De Benedetti Stefano, Lucchini Giorgio, Del Bò Cristian, Deon Valeria, Marocchi Alessandro, Penco Silvana, Lunetta Christian, Gianazza Elisabetta, Bonomi Francesco, Iametti Stefania
Department of Food, Environmental and Nutritional Sciences (DEFENS), Division of Chemical and Biomolecular Sciences, University of Milan, 20133, Milan, Italy.
Department of Agricultural and Environmental Sciences (DiSAA), University of Milan, 20133, Milan, Italy.
Biometals. 2017 Jun;30(3):355-365. doi: 10.1007/s10534-017-0011-4. Epub 2017 Mar 23.

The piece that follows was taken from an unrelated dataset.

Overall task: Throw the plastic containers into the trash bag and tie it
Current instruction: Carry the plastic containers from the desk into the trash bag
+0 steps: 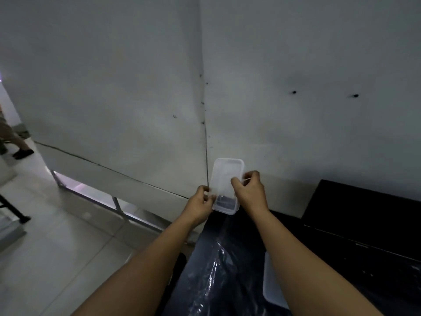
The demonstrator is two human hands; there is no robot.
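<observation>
Two hands hold one clear plastic container [226,185] out in front of the person, raised in the air before a grey wall [114,87]. The left hand [201,205] pinches the container's left long edge near its lower corner, fingers curled round the rim. The right hand [249,190] pinches the right long edge a little higher up, thumb and fingers closed on the rim. Neither grip is open; both have hold of the same container.

The container is rectangular, and its long axis runs near to far in the scene, tilted up so that the far short end stands highest against the wall and the near short end points down toward the person. Its open or flat face seems turned toward the camera, though the clear plastic makes that hard to tell.

Directly below and nearer lies the black trash bag [216,270], glossy and crumpled, stretching from under the container's near end back between the forearms. The bag's mouth cannot be made out. Both hands are about equally near the bag, so the coming move is likely a lowering of the near end into it.

Just right of the bag, partly hidden by the right forearm, lies another pale translucent piece [271,286], perhaps a lid or a second container, on a dark tabletop [364,236].
</observation>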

Amyotrophic lateral sclerosis (ALS) is a fatal disorder with unknown etiology, in which genetic and environmental factors interplay to determine the onset and the course of the disease. Exposure to toxic metals has been proposed to be involved in the etiology of the disease either through a direct damage or by promoting oxidative stress. In this study we evaluated the concentration of a panel of metals in serum and whole blood of a small group of sporadic patients, all living in a defined geographical area, for which acid mine drainage has been reported. ALS prevalence in this area is higher than in the rest of Italy. Results were analyzed with software based on artificial neural networks. High concentrations of metals (in particular Se, Mn and Al) were associated with the disease group. Arsenic serum concentration resulted lower in ALS patients, but it positively correlated with disease duration. Comet assay was performed to evaluate endogenous DNA damage that resulted not different between patients and controls. Up to now only few studies considered geographically well-defined clusters of ALS patients. Common geographical origin among patients and controls gave us the chance to perform metallomic investigations under comparable conditions of environmental exposure. Elaboration of these data with software based on machine learning processes has the potential to be extremely useful to gain a comprehensive view of the complex interactions eventually leading to disease, even in a small number of subjects.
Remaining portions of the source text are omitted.